• [COLLECTED MATERIAL]:
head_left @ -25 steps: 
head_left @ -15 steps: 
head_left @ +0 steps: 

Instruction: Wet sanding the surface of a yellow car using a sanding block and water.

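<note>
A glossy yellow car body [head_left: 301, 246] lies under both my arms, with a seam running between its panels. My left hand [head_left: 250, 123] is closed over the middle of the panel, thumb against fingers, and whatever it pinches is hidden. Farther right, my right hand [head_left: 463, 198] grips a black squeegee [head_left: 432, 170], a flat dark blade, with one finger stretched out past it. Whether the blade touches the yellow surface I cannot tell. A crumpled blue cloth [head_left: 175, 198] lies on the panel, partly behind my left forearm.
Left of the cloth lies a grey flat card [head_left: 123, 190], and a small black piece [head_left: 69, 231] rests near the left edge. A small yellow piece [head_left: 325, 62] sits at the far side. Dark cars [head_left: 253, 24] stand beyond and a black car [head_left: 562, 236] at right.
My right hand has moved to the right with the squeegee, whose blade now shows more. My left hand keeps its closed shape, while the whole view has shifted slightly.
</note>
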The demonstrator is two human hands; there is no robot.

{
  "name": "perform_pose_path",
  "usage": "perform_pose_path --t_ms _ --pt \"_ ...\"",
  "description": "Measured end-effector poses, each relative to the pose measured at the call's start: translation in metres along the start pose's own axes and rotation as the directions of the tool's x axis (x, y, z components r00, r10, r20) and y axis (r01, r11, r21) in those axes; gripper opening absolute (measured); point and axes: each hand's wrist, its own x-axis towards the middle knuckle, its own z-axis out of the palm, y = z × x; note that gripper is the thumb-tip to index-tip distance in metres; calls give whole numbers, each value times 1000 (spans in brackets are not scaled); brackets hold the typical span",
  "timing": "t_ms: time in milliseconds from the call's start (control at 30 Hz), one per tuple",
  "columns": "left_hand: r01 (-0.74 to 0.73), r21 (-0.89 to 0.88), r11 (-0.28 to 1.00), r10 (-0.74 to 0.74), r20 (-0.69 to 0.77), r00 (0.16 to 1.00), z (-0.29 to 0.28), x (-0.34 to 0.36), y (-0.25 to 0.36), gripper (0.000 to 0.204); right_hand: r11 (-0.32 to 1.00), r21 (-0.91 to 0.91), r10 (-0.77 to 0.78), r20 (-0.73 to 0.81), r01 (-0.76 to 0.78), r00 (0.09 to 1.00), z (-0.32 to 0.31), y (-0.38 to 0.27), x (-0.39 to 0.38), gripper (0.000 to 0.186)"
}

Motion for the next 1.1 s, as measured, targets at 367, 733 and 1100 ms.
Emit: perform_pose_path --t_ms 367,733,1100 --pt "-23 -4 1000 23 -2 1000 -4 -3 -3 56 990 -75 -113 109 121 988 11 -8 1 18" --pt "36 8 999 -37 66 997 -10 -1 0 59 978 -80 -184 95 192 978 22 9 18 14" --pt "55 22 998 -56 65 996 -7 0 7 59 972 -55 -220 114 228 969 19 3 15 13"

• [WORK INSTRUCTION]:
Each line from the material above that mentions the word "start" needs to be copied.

• [WORKED SOLUTION]:
  "description": "Measured end-effector poses, each relative to the pose measured at the call's start: translation in metres along the start pose's own axes and rotation as the directions of the tool's x axis (x, y, z components r00, r10, r20) and y axis (r01, r11, r21) in those axes; gripper opening absolute (measured); point and axes: each hand's wrist, its own x-axis towards the middle knuckle, its own z-axis out of the palm, y = z × x; note that gripper is the thumb-tip to index-tip distance in metres; calls give whole numbers, each value times 1000 (spans in brackets are not scaled); brackets hold the typical span",
  "timing": "t_ms: time in milliseconds from the call's start (control at 30 Hz), one per tuple",

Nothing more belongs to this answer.